Work request: A verbatim reproduction of the lines below, from the line containing "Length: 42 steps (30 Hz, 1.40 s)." through the line containing "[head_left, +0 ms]", both ends included, is the whole required output.

※

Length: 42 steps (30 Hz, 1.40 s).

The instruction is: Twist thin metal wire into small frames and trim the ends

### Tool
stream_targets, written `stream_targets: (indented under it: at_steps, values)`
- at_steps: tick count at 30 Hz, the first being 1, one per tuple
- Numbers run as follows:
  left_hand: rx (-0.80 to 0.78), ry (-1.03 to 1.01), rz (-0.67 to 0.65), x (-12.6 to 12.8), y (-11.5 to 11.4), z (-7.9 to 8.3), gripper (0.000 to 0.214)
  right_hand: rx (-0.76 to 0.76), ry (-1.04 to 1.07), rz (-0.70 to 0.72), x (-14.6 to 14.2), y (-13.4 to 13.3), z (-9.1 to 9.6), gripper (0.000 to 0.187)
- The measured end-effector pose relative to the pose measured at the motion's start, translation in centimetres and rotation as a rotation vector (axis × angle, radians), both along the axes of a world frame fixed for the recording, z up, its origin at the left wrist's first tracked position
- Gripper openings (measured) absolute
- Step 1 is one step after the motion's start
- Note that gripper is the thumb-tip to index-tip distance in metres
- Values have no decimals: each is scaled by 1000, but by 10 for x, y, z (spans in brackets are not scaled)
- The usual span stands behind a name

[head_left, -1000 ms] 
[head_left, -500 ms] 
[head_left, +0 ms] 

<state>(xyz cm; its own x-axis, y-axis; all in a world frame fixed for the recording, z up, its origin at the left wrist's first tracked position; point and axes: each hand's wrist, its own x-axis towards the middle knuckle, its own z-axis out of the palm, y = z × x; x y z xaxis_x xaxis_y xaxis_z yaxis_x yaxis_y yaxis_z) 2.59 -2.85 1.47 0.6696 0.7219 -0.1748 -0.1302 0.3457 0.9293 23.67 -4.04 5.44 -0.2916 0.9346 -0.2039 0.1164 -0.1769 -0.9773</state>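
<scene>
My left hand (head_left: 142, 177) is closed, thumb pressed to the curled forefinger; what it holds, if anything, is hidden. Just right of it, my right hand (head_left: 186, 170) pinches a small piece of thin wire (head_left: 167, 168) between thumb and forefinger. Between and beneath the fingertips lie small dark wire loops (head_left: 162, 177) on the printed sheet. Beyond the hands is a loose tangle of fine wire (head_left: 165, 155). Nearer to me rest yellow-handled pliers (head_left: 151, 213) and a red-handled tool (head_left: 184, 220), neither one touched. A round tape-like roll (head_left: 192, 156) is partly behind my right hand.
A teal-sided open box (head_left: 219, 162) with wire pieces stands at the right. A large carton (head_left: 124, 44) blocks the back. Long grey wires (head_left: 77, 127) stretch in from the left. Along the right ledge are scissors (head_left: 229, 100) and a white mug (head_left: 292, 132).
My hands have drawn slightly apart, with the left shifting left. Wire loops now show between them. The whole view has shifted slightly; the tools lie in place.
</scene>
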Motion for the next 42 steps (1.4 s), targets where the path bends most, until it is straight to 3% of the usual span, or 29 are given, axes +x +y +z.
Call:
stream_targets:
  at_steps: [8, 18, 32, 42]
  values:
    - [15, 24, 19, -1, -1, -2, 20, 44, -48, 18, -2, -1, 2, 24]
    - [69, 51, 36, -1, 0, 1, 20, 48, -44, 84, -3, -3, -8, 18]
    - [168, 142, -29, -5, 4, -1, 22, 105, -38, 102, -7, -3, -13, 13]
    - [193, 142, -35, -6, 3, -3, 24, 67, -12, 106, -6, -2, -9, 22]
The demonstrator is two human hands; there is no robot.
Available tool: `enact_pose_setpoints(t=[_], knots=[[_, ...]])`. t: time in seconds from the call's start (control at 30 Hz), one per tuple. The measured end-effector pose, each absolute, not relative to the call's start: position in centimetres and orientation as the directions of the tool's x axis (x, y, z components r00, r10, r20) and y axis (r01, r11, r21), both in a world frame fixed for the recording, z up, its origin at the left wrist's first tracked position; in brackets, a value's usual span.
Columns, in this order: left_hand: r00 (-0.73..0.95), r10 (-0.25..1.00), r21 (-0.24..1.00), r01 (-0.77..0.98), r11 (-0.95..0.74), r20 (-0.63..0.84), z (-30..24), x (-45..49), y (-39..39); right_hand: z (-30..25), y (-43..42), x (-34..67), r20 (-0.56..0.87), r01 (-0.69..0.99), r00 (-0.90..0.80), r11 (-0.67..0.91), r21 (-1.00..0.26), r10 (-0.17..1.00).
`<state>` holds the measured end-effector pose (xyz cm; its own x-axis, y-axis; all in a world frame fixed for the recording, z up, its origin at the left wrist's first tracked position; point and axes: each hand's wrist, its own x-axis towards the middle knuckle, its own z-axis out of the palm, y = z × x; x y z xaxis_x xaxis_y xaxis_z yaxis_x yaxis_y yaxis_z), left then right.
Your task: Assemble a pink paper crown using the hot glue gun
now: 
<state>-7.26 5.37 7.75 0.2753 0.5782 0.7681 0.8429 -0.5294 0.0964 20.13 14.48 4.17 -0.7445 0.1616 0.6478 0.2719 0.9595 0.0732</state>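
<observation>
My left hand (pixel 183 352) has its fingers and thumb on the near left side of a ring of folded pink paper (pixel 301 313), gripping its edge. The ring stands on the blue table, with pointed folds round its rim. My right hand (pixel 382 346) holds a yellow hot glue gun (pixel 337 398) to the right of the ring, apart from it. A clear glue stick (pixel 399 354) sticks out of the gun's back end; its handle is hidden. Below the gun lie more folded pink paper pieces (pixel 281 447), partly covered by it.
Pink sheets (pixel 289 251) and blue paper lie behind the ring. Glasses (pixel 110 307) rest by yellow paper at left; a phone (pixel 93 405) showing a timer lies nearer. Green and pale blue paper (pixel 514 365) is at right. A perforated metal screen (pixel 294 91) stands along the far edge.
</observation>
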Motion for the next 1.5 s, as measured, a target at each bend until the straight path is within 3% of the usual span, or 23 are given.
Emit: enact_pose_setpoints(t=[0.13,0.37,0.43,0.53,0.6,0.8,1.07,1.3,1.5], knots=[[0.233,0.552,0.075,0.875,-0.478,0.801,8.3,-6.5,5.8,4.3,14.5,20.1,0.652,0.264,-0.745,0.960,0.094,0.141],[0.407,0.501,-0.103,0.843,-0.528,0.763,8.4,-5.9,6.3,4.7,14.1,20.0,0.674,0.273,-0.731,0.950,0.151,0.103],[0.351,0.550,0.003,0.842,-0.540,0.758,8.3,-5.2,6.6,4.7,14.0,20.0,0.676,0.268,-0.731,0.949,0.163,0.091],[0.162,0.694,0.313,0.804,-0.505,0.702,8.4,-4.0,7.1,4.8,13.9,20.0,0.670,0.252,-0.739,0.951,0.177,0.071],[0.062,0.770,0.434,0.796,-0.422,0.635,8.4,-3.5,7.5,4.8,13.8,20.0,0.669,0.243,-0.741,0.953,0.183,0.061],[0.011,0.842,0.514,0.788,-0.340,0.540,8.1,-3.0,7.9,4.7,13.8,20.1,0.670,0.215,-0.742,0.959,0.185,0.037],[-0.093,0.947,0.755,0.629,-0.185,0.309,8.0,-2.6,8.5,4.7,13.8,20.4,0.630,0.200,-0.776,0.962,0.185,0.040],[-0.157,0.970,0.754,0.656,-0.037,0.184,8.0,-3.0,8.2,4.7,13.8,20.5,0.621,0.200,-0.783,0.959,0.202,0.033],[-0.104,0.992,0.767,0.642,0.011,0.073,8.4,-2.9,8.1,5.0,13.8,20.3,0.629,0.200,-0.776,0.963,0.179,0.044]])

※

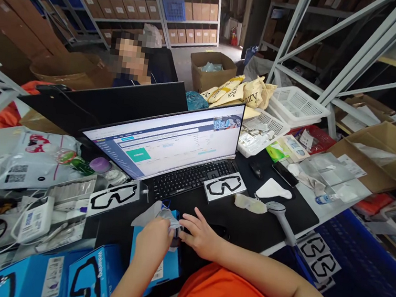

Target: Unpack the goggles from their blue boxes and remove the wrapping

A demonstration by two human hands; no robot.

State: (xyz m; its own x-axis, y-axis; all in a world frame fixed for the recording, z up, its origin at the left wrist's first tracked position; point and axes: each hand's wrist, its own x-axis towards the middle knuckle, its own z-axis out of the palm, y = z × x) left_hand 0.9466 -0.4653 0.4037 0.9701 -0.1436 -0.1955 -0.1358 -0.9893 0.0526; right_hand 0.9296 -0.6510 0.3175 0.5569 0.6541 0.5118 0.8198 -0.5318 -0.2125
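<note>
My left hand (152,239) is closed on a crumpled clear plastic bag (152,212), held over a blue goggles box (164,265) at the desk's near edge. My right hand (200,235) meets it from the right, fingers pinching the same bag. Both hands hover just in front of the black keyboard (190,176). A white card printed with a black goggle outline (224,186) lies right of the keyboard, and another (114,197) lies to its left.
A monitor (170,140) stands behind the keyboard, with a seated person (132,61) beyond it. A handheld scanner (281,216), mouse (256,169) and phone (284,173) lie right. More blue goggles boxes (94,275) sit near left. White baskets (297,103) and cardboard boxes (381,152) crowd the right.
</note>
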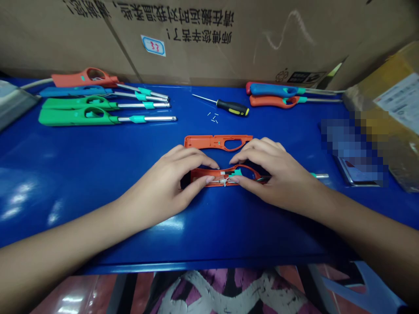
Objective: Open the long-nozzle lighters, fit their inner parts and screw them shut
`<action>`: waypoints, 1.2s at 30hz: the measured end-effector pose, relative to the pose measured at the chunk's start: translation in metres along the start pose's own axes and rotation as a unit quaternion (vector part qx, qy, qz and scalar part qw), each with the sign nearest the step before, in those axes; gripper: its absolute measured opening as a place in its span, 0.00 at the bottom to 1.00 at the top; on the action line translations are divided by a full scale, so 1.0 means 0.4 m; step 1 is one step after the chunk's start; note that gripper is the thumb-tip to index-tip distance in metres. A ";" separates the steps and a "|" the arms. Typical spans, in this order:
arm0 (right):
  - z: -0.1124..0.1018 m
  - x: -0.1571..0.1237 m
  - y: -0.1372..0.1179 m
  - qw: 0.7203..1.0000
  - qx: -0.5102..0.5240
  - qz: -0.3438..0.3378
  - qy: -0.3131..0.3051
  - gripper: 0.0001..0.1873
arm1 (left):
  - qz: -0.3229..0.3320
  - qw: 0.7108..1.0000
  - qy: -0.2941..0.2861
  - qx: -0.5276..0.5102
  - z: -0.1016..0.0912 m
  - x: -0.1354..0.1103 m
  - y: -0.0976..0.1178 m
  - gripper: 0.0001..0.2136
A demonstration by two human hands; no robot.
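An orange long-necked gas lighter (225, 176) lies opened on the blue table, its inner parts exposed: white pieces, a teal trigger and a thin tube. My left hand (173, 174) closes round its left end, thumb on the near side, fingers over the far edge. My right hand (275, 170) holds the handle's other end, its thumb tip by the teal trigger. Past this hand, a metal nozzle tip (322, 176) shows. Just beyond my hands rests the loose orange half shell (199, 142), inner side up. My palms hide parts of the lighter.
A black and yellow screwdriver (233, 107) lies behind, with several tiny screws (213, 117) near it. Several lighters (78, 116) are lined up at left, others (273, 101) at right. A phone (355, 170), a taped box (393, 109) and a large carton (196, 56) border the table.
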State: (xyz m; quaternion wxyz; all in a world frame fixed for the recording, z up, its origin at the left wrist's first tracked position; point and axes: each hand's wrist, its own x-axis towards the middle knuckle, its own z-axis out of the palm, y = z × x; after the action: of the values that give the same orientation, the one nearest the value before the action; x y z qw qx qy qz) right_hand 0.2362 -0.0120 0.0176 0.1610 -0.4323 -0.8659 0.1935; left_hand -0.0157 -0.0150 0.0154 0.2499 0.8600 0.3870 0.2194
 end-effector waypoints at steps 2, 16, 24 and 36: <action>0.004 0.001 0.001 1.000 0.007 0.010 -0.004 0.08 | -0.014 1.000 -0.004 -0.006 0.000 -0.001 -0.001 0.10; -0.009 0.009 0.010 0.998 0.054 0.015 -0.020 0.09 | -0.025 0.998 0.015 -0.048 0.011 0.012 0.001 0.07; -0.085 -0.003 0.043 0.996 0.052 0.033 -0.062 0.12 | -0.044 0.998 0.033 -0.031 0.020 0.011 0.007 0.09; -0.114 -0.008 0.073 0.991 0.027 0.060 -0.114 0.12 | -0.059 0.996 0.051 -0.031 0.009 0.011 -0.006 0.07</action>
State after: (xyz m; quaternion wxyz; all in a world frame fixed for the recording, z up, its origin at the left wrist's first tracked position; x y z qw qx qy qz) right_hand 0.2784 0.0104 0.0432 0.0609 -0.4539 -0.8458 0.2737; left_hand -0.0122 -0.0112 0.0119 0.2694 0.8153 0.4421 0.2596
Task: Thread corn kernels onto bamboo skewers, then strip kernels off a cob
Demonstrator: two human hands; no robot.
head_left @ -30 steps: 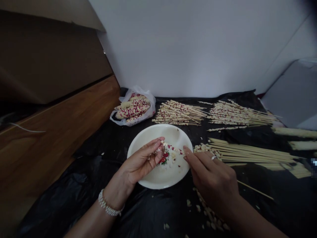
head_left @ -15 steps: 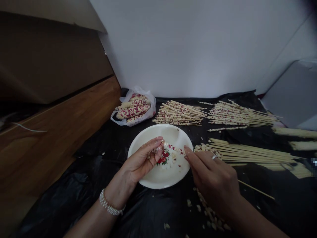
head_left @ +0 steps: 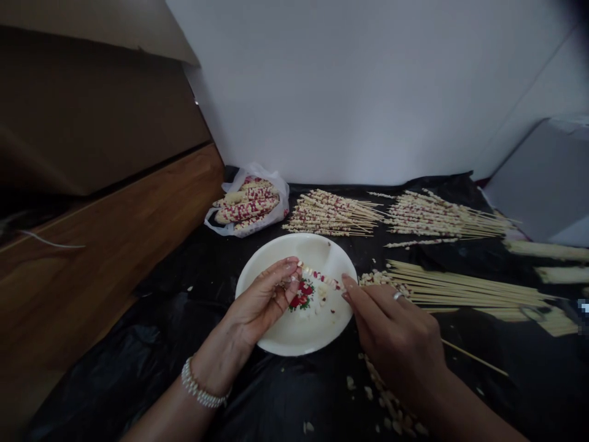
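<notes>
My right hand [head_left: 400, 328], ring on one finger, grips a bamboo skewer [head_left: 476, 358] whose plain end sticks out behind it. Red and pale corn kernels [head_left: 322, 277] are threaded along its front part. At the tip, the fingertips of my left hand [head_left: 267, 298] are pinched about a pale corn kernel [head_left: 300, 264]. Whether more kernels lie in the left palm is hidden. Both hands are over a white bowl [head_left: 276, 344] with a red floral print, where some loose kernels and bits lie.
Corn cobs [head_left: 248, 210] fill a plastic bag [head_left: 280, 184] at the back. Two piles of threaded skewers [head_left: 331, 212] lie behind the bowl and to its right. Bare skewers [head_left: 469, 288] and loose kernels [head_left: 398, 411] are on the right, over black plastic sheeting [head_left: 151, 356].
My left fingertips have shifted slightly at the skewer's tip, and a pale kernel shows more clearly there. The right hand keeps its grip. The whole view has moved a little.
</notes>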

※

Reply:
Length: 42 steps (30 Hz, 1.40 s).

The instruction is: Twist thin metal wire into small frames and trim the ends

### Tool
stream_targets, written `stream_targets: (indented under it: at_steps, values)`
- at_steps: tick count at 30 Hz, the first being 1, one per tuple
- Numbers run as follows:
  left_hand: rx (-0.80 to 0.78), ry (-1.03 to 1.01), rz (-0.67 to 0.65), x (-12.6 to 12.8), y (-11.5 to 11.4), z (-7.9 to 8.3), gripper (0.000 to 0.214)
  right_hand: rx (-0.76 to 0.76), ry (-1.04 to 1.07), rz (-0.70 to 0.72), x (-14.6 to 14.2), y (-13.4 to 13.3), z (-9.1 to 9.6), gripper (0.000 to 0.187)
- The measured end-effector pose relative to the pose measured at the motion's start, translation in centimetres and rotation as a rotation vector (axis × angle, radians), both along the axes of a world frame fixed for the recording, z up, its origin at the left wrist's first tracked position
- Gripper openings (measured) absolute
- Step 1 is one step after the motion's start
- Note that gripper is the thumb-tip to index-tip distance in metres
- Values have no decimals: each is scaled by 1000, but by 10 for x, y, z (spans in brackets are not scaled)
- The usual span stands behind a name

[head_left, -1000 ms] 
[head_left, -500 ms] 
[head_left, +0 ms] 

The answer has been given in its entirety.